26-01-2026

Ces dernières semaines, le débat public dans le secteur vitivinicole s'est concentré sur les préoccupations liées à l'augmentation des droits de douane annoncée par les États-Unis et sur la déception suscitée par le blocage de l'accord de libre-échange entre l'Union européenne et le Mercosur. Toutefois, les défis auxquels sont confrontés les producteurs de vin vont au-delà de ces questions. La Chine, autrefois considérée comme un marché prometteur pour les vins importés, y compris ceux d'Italie, montre aujourd'hui des signes évidents de difficultés.
Selon les données de Wine Monitor by Nomisma, les importations totales de vin en Chine ont atteint 1,3 milliard d'euros en 2025. Ce chiffre représente une forte baisse de 21 % par rapport à l'année précédente. Cette baisse est significative et a obligé de nombreux acteurs du secteur à reconsidérer les attentes qui avaient été fixées avant la pandémie de Covid-19. La croissance observée en 2024 était largement due au retour des vins australiens sur le marché chinois après une absence de trois ans causée par des droits de douane supérieurs à 200 % imposés par Pékin. Ce coup de pouce temporaire ayant disparu, les faiblesses sous-jacentes du marché chinois du vin sont devenues plus évidentes.
Les exportations de vin italien vers la Chine ont également souffert. En 2025, les exportations se sont arrêtées à 82 millions d'euros, soit le niveau le plus bas de la décennie. Ce résultat met en évidence les difficultés auxquelles sont confrontés les producteurs italiens dans un environnement de plus en plus concurrentiel. L'Italie n'est pas seule : très peu de pays producteurs de vin ont réussi à augmenter leurs ventes en Chine ces dernières années.
Deux exceptions se distinguent : La Nouvelle-Zélande et l'Allemagne. Entre 2020 et 2025, les exportations de vin de la Nouvelle-Zélande vers la Chine ont augmenté de 140 %, tandis que l'Allemagne a connu une hausse de 34 % sur la même période. Les deux pays ont bénéficié de l'intérêt croissant des Chinois pour les vins blancs. Le sauvignon blanc néo-zélandais et les rieslings allemands sont à la pointe de cette tendance. En fait, 54 % des exportations allemandes de vins tranquilles vers la Chine sont des vins d'appellation d'origine protégée (Dop) des régions de Mosel et de Rheinhessen.

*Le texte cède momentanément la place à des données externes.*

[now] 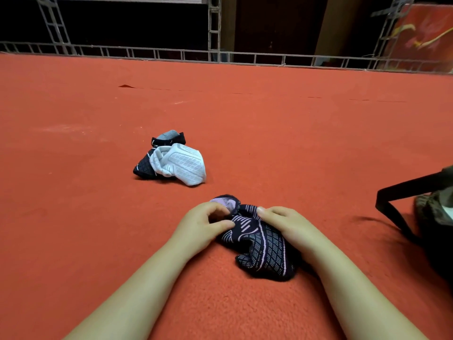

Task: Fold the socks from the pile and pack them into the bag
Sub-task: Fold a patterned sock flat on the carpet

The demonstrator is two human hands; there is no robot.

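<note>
Red carpet [73, 217] serving as the work surface across the whole view. Lying left of centre on it, well apart from both hands: pile of socks [169, 160], consisting of a white sock [183, 164] resting over darker ones, none folded yet. Working nearer the camera, the left hand [203, 224], fingers curled, thumb and forefinger pinching the cuff end of the dark sock [259, 244]. Resting crumpled on the carpet between the two hands, this lilac-patterned sock, toe end pointing toward the camera and not yet flattened. Gripping its right edge, the right hand [286, 224], thumb pressing down on the fabric, remaining fingers lying close together and wrapping over the edge; fingertips hidden, so depth of grip cannot be told. Standing at the far right edge, near the right forearm: the bag [436, 217], dark, with its strap [392, 212] looping out onto the carpet; opening only partly in view. Judging the step as straightening the sock before folding. Risking a lopsided fold if creasing over the bunched middle without smoothing first. Risking slippage of the cuff, given a pinch covering only a small area of stretchy knit. Risking snagging the right forearm on the strap when carrying the folded sock across, tipping or dragging the bag.
</note>
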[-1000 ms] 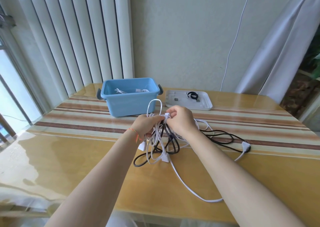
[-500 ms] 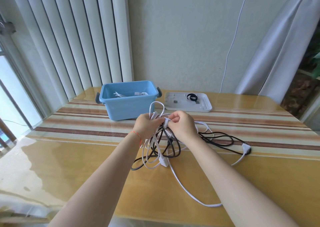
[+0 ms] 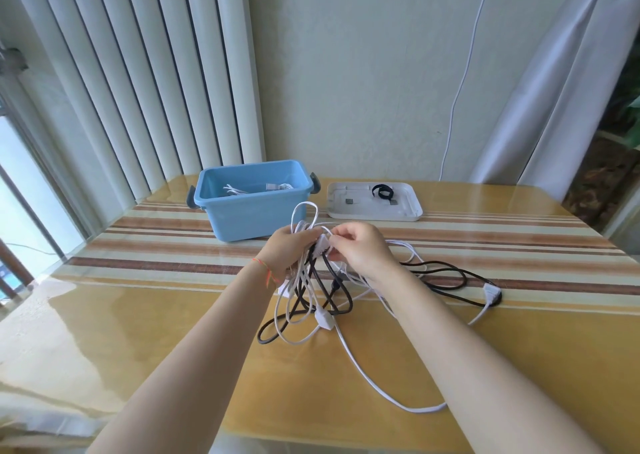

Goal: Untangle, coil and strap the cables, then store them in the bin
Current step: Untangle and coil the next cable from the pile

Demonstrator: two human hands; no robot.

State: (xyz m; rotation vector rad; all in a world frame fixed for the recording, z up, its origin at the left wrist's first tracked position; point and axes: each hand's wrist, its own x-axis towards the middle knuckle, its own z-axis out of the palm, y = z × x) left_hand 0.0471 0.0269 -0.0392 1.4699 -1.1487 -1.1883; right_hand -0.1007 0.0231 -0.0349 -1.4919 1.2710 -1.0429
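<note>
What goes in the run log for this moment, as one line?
stage: untangling | left hand: grips tangled white and black cables | right hand: pinches white plug | blue plastic bin: open

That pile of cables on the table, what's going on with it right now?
A person is working on a tangle of white and black cables at a table. The left hand grips a bunch of the strands and lifts it, while the right hand pinches a white piece at the top of the bunch. The loops below hang intertwined and trail across the table. A blue bin behind holds some white cable already, and a black strap lies on the white lid beside it.
</note>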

Cette évolution suggère que les préférences des consommateurs chinois sont peut-être en train de changer. Traditionnellement, les vins rouges dominent le marché, mais des données récentes indiquent une évolution progressive vers les vins blancs. Cette évolution pourrait remettre en cause des hypothèses de longue date et obliger les producteurs à repenser leurs stratégies de positionnement des produits en Chine.

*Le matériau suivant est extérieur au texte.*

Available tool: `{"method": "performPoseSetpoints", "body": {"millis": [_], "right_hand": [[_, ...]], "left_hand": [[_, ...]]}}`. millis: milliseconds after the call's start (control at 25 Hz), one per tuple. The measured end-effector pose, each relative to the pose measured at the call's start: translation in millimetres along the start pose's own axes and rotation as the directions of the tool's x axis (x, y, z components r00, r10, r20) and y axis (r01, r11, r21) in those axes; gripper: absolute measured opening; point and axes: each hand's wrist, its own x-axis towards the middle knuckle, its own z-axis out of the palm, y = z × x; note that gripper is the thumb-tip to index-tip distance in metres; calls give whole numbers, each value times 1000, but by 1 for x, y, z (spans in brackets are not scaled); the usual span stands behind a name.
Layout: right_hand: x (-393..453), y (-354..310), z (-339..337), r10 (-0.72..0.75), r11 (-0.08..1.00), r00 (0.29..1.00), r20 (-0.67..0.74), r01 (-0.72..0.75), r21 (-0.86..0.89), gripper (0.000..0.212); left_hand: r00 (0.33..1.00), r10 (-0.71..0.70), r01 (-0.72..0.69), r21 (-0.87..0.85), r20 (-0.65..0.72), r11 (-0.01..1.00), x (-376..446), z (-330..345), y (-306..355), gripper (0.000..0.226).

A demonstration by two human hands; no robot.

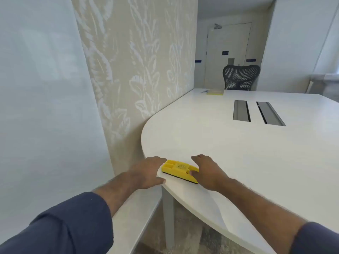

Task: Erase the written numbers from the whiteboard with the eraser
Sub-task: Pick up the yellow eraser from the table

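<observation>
Eraser (179, 171) near table (238, 153) edge is flanked by 2 open, ungripping hands, left hand (146, 173) & right hand (209, 171); could be knocked off.

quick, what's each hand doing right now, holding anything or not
Left hand: open, flat on the table edge beside the yellow eraser, holding nothing.
Right hand: open, thumb touching the eraser, not gripping it.
</observation>
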Motion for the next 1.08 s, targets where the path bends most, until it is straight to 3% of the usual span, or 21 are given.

Le ralentissement en Chine survient à un moment où les tensions commerciales mondiales affectent déjà le secteur vitivinicole. L'incertitude quant aux relations avec les États-Unis et l'arrêt de l'accord UE-Mercosur ont accru la pression sur les producteurs du monde entier. Les difficultés ne se limitent pas à une région ou à un pays, mais sont généralisées sur les principaux marchés.
Les entreprises vinicoles doivent maintenant prendre des décisions difficiles pour savoir où concentrer leurs efforts et comment s'adapter à l'évolution rapide des habitudes des consommateurs. La situation en Chine nous rappelle qu'il est impossible de compter sur un seul marché pour assurer la croissance, en particulier lorsque les conditions mondiales restent incertaines et que la concurrence s'intensifie.